Exercise:
Given the records below, transcribe each of them exactly.

Input data:
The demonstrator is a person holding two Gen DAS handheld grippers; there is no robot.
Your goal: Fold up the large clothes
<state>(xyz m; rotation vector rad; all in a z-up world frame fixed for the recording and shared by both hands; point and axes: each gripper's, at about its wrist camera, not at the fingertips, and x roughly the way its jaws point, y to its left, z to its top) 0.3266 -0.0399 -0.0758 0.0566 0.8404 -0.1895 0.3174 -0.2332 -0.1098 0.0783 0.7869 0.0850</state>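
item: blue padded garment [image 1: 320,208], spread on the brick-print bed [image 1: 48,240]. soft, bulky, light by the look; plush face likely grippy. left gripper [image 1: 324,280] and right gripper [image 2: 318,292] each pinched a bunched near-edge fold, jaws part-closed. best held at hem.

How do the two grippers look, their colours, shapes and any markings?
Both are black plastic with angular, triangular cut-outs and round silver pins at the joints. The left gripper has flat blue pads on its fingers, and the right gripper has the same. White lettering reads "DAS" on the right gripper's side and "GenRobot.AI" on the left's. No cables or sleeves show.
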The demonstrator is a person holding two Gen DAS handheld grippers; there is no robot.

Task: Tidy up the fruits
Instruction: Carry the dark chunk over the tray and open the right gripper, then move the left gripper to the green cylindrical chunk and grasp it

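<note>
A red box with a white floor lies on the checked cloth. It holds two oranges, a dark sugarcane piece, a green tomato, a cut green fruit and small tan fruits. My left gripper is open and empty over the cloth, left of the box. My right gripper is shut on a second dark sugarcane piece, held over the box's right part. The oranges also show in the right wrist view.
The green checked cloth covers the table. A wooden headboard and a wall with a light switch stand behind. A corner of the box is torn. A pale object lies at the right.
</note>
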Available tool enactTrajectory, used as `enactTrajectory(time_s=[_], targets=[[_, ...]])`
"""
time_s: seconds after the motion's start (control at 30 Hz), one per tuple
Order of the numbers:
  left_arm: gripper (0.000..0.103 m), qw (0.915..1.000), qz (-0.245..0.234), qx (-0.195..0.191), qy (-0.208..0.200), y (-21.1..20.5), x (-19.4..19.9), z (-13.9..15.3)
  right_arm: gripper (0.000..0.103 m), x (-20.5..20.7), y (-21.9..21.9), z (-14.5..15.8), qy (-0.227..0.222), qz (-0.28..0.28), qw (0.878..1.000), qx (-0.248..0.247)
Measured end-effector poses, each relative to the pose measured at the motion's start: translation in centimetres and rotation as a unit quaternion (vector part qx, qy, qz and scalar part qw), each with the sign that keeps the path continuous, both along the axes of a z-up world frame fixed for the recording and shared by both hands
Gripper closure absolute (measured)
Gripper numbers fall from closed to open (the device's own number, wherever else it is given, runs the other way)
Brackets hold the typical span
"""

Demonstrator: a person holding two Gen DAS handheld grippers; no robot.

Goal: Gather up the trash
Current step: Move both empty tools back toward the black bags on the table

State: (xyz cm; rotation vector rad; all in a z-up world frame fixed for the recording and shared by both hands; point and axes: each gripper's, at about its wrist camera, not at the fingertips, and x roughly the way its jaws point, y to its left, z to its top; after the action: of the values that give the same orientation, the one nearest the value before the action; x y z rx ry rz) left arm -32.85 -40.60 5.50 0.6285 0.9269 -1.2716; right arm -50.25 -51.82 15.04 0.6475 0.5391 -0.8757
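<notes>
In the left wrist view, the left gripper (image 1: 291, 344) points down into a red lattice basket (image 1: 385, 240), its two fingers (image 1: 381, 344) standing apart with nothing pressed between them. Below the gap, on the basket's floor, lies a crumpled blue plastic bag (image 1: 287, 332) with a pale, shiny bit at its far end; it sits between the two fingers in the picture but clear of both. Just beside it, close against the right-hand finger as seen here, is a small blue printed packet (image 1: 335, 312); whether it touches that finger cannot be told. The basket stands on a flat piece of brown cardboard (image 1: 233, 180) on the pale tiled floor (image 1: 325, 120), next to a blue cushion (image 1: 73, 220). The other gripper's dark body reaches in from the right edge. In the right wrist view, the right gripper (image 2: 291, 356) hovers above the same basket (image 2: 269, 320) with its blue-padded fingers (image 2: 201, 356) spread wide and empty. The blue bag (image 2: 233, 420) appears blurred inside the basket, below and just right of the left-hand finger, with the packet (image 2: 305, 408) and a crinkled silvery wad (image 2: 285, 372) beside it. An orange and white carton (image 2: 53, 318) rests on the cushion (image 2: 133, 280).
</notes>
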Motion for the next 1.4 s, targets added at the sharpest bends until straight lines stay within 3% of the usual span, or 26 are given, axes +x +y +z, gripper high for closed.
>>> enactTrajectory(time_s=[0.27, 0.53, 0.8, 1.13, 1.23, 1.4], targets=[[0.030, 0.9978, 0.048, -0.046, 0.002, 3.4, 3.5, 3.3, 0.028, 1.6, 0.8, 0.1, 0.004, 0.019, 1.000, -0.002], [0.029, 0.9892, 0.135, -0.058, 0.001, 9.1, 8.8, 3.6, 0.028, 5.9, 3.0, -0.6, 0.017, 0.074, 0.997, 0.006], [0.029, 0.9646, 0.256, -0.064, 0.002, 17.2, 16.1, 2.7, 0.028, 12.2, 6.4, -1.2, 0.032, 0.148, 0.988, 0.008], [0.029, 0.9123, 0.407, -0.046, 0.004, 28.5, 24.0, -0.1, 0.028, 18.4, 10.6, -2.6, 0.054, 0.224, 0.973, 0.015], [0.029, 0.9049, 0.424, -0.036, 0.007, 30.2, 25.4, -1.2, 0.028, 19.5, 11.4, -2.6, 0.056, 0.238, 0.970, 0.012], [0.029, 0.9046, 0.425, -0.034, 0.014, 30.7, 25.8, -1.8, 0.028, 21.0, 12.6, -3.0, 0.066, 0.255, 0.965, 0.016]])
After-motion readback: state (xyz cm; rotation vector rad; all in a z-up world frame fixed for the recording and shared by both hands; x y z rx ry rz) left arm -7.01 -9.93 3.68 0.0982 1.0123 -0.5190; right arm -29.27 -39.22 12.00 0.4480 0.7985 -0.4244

Response to the task:
The demonstrator is a person holding two Gen DAS handheld grippers; there is no robot.
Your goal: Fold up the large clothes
<state>(xyz m; rotation vector rad; all in a z-up world frame fixed for the recording and shared by both hands; point and axes: each gripper's, at about its wrist camera, not at the fingertips, and x roughly the way its jaws point, y to its left, z to its top) 0.3266 -0.0399 -0.0758 0.0566 0.8404 -0.1895 0.3174 -0.2332 -0.1098 0.0783 0.7869 0.0850</state>
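item: blue padded garment [image 1: 320,208], spread on the brick-print bed [image 1: 48,240]. soft, bulky, light by the look; plush face likely grippy. left gripper [image 1: 324,280] and right gripper [image 2: 318,292] each pinched a bunched near-edge fold, jaws part-closed. best held at hem.

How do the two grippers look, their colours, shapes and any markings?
Both are black plastic with angular, triangular cut-outs and round silver pins at the joints. The left gripper has flat blue pads on its fingers, and the right gripper has the same. White lettering reads "DAS" on the right gripper's side and "GenRobot.AI" on the left's. No cables or sleeves show.
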The demonstrator is a person holding two Gen DAS handheld grippers; there is no robot.

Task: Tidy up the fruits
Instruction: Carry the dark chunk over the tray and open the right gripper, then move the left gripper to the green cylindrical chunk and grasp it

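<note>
A red box with a white floor lies on the checked cloth. It holds two oranges, a dark sugarcane piece, a green tomato, a cut green fruit and small tan fruits. My left gripper is open and empty over the cloth, left of the box. My right gripper is shut on a second dark sugarcane piece, held over the box's right part. The oranges also show in the right wrist view.
The green checked cloth covers the table. A wooden headboard and a wall with a light switch stand behind. A corner of the box is torn. A pale object lies at the right.
</note>
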Available tool enactTrajectory, used as `enactTrajectory(time_s=[_], targets=[[_, ...]])`
"""
time_s: seconds after the motion's start (control at 30 Hz), one per tuple
Order of the numbers:
  left_arm: gripper (0.000..0.103 m), qw (0.915..1.000), qz (-0.245..0.234), qx (-0.195..0.191), qy (-0.208..0.200), y (-21.1..20.5), x (-19.4..19.9), z (-13.9..15.3)
  right_arm: gripper (0.000..0.103 m), x (-20.5..20.7), y (-21.9..21.9), z (-14.5..15.8), qy (-0.227..0.222), qz (-0.28..0.28), qw (0.878..1.000), qx (-0.248..0.247)
Measured end-effector poses, each relative to the pose measured at the motion's start: translation in centimetres and rotation as a unit quaternion (vector part qx, qy, qz and scalar part qw), each with the sign that keeps the path continuous, both along the axes of a z-up world frame fixed for the recording and shared by both hands
Gripper closure absolute (measured)
Gripper numbers fall from closed to open (the device's own number, wherever else it is given, runs the other way)
Brackets hold the typical span
"""

Demonstrator: a person holding two Gen DAS handheld grippers; no robot.

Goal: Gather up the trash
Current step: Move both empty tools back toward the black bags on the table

State: (xyz cm; rotation vector rad; all in a z-up world frame fixed for the recording and shared by both hands; point and axes: each gripper's, at about its wrist camera, not at the fingertips, and x roughly the way its jaws point, y to its left, z to its top; after the action: of the values that give the same orientation, the one nearest the value before the action; x y z rx ry rz) left arm -32.85 -40.60 5.50 0.6285 0.9269 -1.2716; right arm -50.25 -51.82 15.04 0.6475 0.5391 -0.8757
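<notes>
In the left wrist view, the left gripper (image 1: 291, 344) points down into a red lattice basket (image 1: 385, 240), its two fingers (image 1: 381, 344) standing apart with nothing pressed between them. Below the gap, on the basket's floor, lies a crumpled blue plastic bag (image 1: 287, 332) with a pale, shiny bit at its far end; it sits between the two fingers in the picture but clear of both. Just beside it, close against the right-hand finger as seen here, is a small blue printed packet (image 1: 335, 312); whether it touches that finger cannot be told. The basket stands on a flat piece of brown cardboard (image 1: 233, 180) on the pale tiled floor (image 1: 325, 120), next to a blue cushion (image 1: 73, 220). The other gripper's dark body reaches in from the right edge. In the right wrist view, the right gripper (image 2: 291, 356) hovers above the same basket (image 2: 269, 320) with its blue-padded fingers (image 2: 201, 356) spread wide and empty. The blue bag (image 2: 233, 420) appears blurred inside the basket, below and just right of the left-hand finger, with the packet (image 2: 305, 408) and a crinkled silvery wad (image 2: 285, 372) beside it. An orange and white carton (image 2: 53, 318) rests on the cushion (image 2: 133, 280).
</notes>
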Motion for the next 1.4 s, targets added at the sharpest bends until straight lines stay within 3% of the usual span, or 26 are given, axes +x +y +z, gripper high for closed.
>>> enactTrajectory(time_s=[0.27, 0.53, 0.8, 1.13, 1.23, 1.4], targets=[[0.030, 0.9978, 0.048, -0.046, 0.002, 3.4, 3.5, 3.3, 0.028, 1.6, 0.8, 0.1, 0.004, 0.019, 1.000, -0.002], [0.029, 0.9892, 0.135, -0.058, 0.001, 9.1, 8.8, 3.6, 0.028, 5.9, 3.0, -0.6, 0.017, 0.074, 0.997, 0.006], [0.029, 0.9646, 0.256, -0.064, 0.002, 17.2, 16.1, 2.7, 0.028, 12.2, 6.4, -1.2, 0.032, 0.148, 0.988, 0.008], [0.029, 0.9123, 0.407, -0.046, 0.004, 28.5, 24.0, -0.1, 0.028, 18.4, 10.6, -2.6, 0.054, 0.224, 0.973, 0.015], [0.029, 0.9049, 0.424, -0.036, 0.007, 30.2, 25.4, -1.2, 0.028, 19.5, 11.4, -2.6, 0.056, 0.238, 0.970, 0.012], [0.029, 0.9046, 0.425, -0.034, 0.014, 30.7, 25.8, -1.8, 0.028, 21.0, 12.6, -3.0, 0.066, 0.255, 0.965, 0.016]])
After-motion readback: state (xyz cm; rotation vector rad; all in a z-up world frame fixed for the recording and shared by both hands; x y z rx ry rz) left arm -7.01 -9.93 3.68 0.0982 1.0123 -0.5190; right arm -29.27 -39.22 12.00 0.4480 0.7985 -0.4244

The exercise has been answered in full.